**Your assignment**
When you copy the material below, keep every line exact and leave each picture out.

**Information provided**
====================

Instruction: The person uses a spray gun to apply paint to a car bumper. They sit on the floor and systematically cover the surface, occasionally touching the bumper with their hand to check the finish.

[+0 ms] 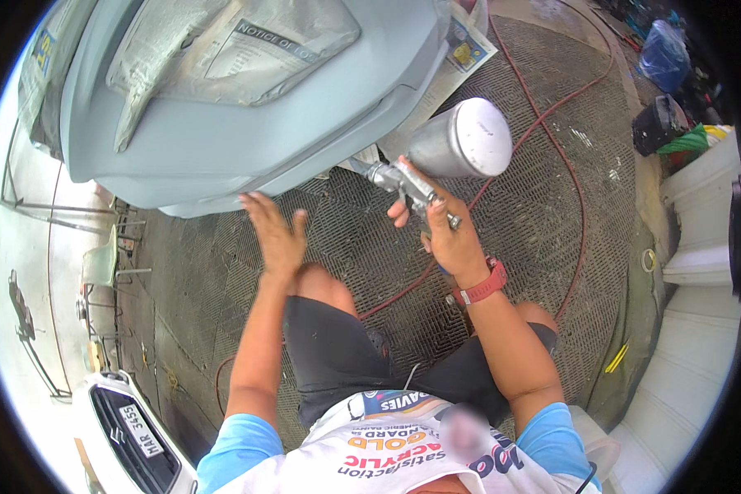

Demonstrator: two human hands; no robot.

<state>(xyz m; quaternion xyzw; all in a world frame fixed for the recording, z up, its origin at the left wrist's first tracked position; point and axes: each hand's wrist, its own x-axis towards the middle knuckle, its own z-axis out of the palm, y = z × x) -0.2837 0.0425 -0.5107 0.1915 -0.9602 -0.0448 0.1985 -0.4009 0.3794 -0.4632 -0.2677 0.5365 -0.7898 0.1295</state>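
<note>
Metal spray gun sits in the right hand, fingers wrapped around its handle, nozzle facing the grey panel. From where I stand, the left hand is unloaded, fingers spread at the panel's near edge; contact cannot be determined.

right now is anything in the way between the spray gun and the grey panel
Nothing visible stands between the spray gun in the right hand and the near edge of the grey panel. The left hand is by that edge, but off to the left of the gun. Paper sticks out from the panel's right side.
</note>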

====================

**Output below**
Instruction: The person uses a spray gun to apply paint to a car bumper. They sit on the floor and systematically cover the surface, occasionally touching the bumper with their hand to check the finish.

[+0 ms] 

Demonstrator: two human hands; no robot.

<state>(xyz m; quaternion xyzw; all in a world frame fixed for the recording, z up, its origin at the left wrist's first tracked position; point and axes: each hand's wrist, its own x-axis towards the middle knuckle, its own z-axis out of the palm, y = z × x) -0.2837 0.0425 -0.5107 0.1915 -0.9602 -0.0448 0.1985 -0.4009 0.3794 -0.4632 -0.2677 0.5365 -0.7898 0.1295</state>
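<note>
Metal spray gun sits in the right hand, fingers wrapped around its handle, nozzle facing the grey panel. From where I stand, the left hand is unloaded, fingers spread at the panel's near edge; contact cannot be determined.

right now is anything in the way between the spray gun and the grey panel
Nothing visible stands between the spray gun in the right hand and the near edge of the grey panel. The left hand is by that edge, but off to the left of the gun. Paper sticks out from the panel's right side.
</note>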

Work on this exercise is finished, so nothing remains.